TASK BRIEF
In the data, find each line where the word "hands" appears and list that line.

(Stored records)
--------------------------------------------------
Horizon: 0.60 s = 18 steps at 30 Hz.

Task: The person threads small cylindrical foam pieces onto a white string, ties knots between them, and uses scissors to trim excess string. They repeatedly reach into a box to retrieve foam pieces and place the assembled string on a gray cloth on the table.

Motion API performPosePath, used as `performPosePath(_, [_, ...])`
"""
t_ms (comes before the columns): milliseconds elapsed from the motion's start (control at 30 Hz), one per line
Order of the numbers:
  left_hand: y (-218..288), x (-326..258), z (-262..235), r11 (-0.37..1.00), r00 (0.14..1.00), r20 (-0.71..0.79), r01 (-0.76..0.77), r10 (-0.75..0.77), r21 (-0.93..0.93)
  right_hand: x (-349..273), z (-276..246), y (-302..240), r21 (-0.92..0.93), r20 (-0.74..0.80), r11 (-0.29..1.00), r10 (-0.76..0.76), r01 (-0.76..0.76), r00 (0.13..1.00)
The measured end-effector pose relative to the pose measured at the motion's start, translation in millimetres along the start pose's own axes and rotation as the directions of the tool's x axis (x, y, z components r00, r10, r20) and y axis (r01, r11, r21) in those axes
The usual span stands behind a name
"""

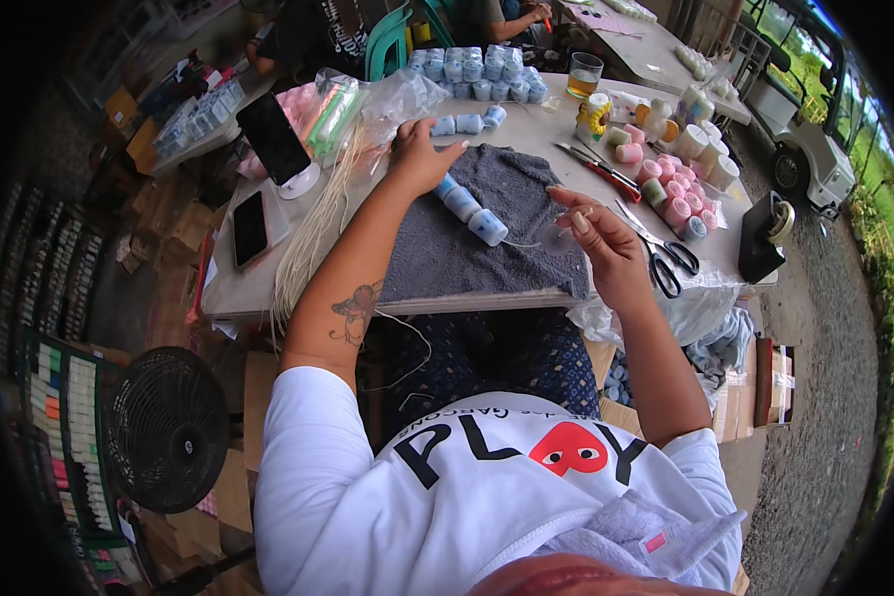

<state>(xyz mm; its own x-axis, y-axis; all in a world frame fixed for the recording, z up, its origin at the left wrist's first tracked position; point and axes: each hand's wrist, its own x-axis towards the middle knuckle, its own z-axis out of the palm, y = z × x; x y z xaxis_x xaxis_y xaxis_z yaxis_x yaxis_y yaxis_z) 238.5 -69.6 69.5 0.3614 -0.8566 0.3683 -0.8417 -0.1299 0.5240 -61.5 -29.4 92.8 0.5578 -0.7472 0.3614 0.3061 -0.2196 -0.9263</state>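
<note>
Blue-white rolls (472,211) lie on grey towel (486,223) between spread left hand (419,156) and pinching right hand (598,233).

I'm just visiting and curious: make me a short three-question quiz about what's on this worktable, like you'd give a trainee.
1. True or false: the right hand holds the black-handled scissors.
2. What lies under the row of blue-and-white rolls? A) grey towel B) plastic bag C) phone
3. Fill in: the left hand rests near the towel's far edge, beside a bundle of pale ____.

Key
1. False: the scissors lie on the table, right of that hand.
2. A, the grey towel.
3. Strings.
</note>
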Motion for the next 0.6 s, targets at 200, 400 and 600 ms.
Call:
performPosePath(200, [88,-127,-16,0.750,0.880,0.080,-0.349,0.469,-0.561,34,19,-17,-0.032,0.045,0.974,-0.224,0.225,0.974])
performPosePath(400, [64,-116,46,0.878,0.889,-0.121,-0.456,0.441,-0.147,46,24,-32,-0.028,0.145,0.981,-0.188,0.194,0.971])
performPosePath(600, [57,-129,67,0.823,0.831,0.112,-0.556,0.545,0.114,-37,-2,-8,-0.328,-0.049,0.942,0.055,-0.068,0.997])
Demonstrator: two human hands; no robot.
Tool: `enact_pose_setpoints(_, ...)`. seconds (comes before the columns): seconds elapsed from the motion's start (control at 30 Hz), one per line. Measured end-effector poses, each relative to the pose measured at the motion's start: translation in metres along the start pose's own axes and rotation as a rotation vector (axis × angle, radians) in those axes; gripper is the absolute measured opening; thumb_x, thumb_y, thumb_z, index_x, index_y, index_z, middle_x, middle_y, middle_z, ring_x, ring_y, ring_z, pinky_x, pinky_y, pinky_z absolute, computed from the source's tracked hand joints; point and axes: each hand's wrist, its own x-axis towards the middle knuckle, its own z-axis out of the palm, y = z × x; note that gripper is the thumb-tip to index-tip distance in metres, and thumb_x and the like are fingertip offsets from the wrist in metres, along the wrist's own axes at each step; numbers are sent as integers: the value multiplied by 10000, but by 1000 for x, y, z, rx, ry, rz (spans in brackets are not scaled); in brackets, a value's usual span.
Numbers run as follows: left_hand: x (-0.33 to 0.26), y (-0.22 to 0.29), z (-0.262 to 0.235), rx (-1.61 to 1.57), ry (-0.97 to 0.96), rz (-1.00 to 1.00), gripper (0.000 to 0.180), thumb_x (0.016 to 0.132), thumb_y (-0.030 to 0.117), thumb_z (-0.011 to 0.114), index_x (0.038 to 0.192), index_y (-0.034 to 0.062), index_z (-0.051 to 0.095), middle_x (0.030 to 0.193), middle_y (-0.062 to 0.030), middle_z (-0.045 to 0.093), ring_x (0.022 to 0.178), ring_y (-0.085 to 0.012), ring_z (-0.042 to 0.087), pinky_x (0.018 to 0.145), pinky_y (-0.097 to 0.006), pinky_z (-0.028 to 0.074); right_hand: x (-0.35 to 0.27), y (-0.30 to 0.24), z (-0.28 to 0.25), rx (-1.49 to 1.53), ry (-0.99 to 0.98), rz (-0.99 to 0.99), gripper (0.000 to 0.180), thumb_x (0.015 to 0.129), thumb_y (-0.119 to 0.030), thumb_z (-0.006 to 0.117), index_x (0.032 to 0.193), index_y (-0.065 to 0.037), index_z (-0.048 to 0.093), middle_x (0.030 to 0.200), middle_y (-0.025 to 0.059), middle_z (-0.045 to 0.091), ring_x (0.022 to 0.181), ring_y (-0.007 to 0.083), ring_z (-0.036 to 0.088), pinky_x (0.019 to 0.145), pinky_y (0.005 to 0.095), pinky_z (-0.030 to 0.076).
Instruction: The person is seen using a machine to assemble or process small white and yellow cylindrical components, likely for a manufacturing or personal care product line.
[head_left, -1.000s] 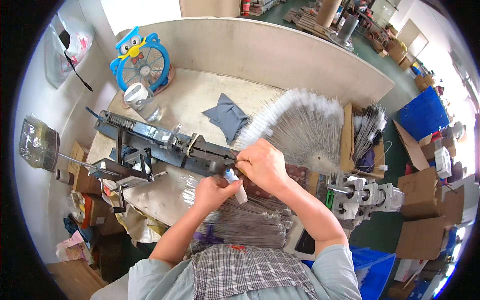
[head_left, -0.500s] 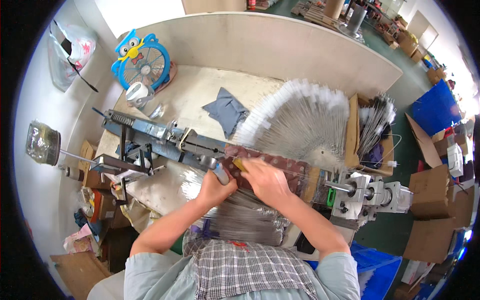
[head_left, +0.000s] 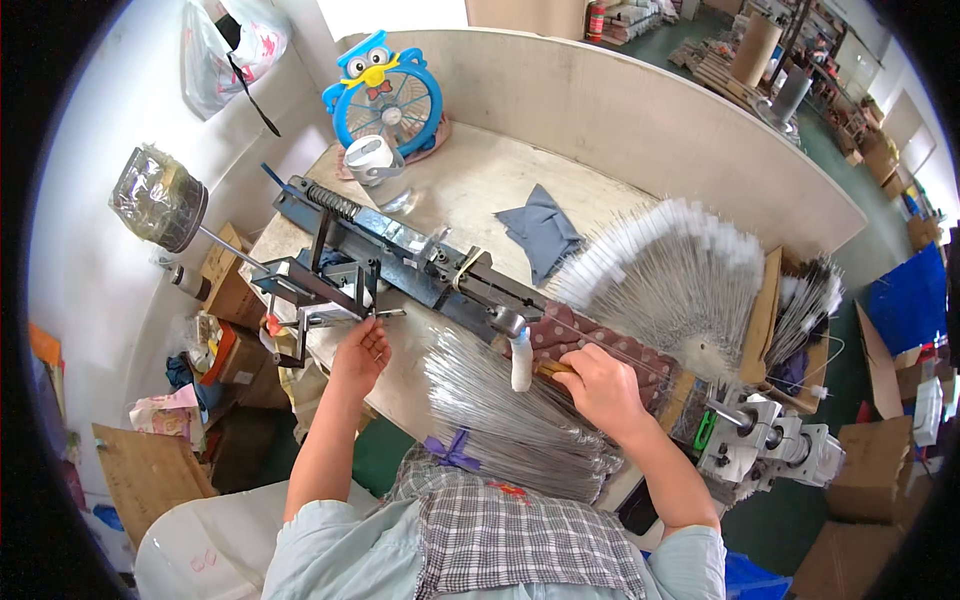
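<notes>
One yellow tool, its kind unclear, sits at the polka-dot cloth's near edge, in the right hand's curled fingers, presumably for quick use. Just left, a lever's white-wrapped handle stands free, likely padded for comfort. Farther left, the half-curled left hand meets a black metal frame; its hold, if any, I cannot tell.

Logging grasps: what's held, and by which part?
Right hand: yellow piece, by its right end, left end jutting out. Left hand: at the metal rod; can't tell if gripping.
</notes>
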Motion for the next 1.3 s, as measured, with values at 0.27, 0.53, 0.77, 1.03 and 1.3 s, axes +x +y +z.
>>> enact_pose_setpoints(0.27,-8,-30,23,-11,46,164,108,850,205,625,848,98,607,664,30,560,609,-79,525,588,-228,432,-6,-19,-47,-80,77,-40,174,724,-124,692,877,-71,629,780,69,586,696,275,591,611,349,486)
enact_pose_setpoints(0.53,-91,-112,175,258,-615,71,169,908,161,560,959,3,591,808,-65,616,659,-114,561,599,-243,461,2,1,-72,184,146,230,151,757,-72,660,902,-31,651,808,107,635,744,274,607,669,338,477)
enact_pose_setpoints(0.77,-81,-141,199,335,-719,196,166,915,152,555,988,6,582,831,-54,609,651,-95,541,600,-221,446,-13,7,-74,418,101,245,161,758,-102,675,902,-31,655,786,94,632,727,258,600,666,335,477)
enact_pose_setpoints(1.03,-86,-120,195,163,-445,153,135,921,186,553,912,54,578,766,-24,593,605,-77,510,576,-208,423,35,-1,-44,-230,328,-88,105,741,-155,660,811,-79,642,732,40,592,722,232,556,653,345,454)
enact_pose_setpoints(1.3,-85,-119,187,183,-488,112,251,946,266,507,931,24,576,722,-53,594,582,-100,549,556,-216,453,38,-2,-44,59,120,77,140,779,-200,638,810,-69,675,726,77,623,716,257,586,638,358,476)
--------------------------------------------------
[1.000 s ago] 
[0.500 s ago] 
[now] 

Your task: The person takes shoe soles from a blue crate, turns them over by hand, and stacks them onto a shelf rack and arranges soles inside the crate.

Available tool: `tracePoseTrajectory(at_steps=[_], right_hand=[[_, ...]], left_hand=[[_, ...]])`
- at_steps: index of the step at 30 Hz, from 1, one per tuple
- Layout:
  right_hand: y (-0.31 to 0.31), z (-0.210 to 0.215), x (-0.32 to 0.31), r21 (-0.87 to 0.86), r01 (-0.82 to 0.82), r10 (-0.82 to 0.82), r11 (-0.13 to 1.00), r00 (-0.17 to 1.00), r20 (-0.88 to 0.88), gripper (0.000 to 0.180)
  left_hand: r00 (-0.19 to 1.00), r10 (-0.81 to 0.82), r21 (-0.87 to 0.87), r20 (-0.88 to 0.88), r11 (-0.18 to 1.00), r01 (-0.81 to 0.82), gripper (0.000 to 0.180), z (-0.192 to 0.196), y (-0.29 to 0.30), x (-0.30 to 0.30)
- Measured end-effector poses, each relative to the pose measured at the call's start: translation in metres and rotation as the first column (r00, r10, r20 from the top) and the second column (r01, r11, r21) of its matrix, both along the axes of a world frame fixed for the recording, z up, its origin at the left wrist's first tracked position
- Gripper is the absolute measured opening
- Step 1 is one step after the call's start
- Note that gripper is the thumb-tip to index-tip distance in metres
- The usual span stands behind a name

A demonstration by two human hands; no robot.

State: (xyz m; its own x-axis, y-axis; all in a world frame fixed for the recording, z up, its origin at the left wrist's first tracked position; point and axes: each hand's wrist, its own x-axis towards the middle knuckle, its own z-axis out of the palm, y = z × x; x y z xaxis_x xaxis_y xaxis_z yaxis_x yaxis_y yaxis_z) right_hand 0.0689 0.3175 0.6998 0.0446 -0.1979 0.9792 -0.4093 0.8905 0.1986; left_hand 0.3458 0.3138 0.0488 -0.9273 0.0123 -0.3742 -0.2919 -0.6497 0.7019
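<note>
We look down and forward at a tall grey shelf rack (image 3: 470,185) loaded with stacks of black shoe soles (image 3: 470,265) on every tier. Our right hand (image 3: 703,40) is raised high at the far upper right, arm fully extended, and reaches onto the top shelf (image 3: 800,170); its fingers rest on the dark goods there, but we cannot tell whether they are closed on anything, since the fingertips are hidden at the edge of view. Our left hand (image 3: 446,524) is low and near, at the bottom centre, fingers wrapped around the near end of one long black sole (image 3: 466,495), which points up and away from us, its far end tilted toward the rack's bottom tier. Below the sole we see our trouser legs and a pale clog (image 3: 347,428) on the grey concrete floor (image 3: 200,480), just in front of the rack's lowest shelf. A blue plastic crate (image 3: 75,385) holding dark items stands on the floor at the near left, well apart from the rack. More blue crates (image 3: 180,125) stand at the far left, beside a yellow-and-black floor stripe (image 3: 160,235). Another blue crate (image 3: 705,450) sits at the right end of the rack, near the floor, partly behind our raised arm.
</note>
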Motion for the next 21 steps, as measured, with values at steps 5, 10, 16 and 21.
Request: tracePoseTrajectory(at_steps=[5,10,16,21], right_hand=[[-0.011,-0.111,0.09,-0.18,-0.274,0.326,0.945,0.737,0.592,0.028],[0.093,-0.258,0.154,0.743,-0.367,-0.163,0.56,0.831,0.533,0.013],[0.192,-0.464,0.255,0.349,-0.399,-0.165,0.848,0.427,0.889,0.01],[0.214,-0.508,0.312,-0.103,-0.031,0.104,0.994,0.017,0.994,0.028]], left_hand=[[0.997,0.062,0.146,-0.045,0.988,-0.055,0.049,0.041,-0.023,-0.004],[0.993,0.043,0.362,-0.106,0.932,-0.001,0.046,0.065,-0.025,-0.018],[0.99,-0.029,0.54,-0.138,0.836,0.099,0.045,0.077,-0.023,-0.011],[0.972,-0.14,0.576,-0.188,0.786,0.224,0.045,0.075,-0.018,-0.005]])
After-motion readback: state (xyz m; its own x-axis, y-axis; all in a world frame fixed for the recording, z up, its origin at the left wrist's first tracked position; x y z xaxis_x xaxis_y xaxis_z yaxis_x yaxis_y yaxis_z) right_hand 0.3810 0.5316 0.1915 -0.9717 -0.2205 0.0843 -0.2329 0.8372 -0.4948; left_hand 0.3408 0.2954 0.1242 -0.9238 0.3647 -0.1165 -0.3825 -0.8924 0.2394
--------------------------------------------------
THE COMPLETED TASK
Demonstrator: two human hands; no robot.
A demonstration by two human hands; no robot.

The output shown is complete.